• What is expected: With the pictures removed, write out the full listing below exactly.

• Recorded information:
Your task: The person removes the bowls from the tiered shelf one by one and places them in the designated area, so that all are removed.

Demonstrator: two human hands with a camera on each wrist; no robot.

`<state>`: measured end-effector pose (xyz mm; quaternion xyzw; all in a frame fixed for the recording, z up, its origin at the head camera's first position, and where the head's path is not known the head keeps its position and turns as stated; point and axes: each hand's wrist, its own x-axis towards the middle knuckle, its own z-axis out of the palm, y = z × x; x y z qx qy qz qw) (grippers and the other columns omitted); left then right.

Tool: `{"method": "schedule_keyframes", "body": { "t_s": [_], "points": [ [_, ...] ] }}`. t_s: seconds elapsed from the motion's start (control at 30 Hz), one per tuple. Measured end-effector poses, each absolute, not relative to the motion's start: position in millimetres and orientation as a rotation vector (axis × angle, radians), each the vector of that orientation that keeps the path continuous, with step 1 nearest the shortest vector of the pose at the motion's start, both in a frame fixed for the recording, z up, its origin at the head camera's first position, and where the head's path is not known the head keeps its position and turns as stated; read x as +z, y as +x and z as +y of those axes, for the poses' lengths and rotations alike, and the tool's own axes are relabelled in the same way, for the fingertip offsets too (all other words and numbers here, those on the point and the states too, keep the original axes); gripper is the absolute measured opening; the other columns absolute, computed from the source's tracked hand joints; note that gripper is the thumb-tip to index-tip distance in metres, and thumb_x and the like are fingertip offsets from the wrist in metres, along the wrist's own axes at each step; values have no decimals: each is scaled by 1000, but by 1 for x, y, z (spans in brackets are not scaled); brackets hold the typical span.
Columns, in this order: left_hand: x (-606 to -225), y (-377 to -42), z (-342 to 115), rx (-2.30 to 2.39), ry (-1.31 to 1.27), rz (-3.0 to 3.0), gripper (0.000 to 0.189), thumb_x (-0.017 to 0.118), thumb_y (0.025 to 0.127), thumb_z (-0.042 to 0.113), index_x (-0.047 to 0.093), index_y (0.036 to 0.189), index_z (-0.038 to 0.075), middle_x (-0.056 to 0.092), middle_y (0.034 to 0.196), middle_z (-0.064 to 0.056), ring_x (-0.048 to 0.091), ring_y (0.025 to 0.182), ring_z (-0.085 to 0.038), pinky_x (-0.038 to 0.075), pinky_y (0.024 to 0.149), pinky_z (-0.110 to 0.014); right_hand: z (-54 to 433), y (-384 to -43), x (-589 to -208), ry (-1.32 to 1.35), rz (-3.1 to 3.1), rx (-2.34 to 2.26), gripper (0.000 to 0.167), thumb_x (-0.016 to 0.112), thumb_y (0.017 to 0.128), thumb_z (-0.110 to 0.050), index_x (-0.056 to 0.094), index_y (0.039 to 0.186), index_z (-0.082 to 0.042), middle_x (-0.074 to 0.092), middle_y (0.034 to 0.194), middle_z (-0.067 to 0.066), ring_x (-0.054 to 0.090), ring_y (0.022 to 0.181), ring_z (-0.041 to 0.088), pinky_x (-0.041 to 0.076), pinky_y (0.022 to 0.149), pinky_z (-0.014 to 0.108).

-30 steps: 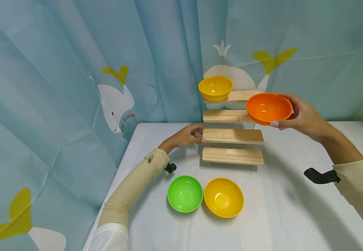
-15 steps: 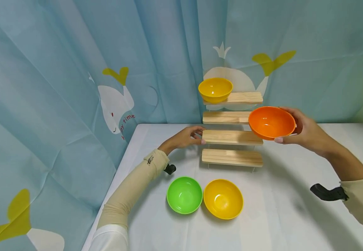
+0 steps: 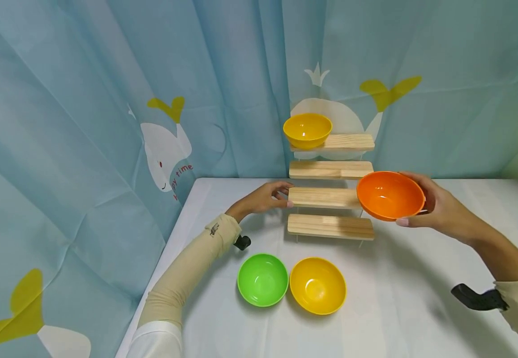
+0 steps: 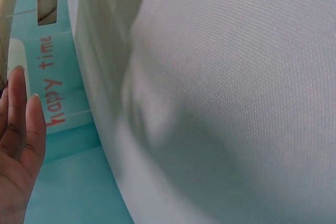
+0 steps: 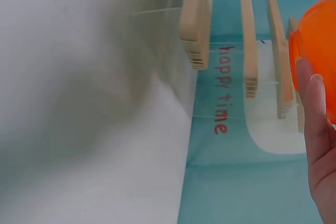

• Exercise result:
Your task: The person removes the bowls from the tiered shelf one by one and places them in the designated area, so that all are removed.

Demonstrator: two human hands with a camera on each wrist; no robot.

`<state>`: measured end-effector pose (xyz mm; quaternion xyzw; all in a frame fixed for the recording, z up, its origin at the head camera's first position, and where the head's path is not known the head keeps its position and turns as stated; point and axes: each hand's wrist, its own x-axis towards the middle knuckle, its own z-axis out of the palm, y = z × x; x y z qx qy qz qw) (grippers and the other columns omitted); left then right.

Tool: `{"method": "schedule_keyframes", "body": { "t_s": [_], "points": [ [_, ...] ] }}`. t_s: seconds elapsed from the motion's start (control at 30 Hz), one per tuple. Measured end-effector poses, each absolute, not relative to the motion's start: position in millimetres and orientation as a rotation vector (axis × angle, radians), each the vector of that orientation that keeps the path continuous, with step 1 nearest the shortest vector of the pose at the motion's start, both in a frame fixed for the recording, z up, its origin at the head camera's first position, and where the head's path is not known the head keeps its position and turns as stated; read x as +z, y as +x and z as +y of those axes, for the poses' lengths and rotations alike, and the tool's own axes are relabelled in the same way, for the fingertip offsets too (all other words and numbers here, those on the point and the states too, keep the original axes); gripper is the absolute measured opening; the other columns absolute, computed from the source's tracked hand joints; note that gripper is the thumb-tip to index-tip distance in metres, and thumb_x and the like are fingertip offsets from the wrist in metres, along the wrist's own axes at each step; values have no decimals: each is scaled by 1000, but by 1 for x, y, z (spans in brackets are not scaled); brackets hold the typical span.
Columns, in this order: left_hand: x (-606 to -225), y (-377 to -42), z (-342 to 115), rx (-2.30 to 2.39), ry (-1.31 to 1.27), rz (-3.0 to 3.0), gripper (0.000 to 0.189), thumb_x (-0.017 to 0.118), thumb_y (0.025 to 0.127), thumb_z (-0.042 to 0.113), index_x (-0.047 to 0.093), index_y (0.036 to 0.189), index_z (-0.038 to 0.075), middle_x (-0.056 to 0.092), middle_y (0.034 to 0.196), middle_z (-0.064 to 0.056), ring_x (-0.048 to 0.091), ring_y (0.025 to 0.182), ring_z (-0.085 to 0.038), pinky_x (-0.038 to 0.075), pinky_y (0.024 to 0.149), pinky_z (-0.110 to 0.014); right_hand: z (-54 to 433), y (-384 to -43), x (-589 to -208), ry (-1.32 to 1.35), rz (-3.1 to 3.1), rx (-2.34 to 2.26), gripper (0.000 to 0.167), thumb_x (-0.016 to 0.112), thumb_y (0.017 to 0.128), thumb_z (-0.110 to 0.050), index_x (-0.056 to 0.094), index_y (0.039 to 0.186), index_z (-0.082 to 0.042), middle_x (-0.074 to 0.092), middle_y (0.034 to 0.194), middle_z (-0.067 to 0.066), ring_x (-0.054 to 0.090), ring_y (0.022 to 0.181), ring_z (-0.041 to 0.088), pinky_x (-0.041 to 0.076), pinky_y (0.022 to 0.149), pinky_z (-0.014 to 0.108).

-30 steps: 
-15 steps: 
+0 steps: 
+0 steps: 
+0 steps: 

This exercise has nothing more to it.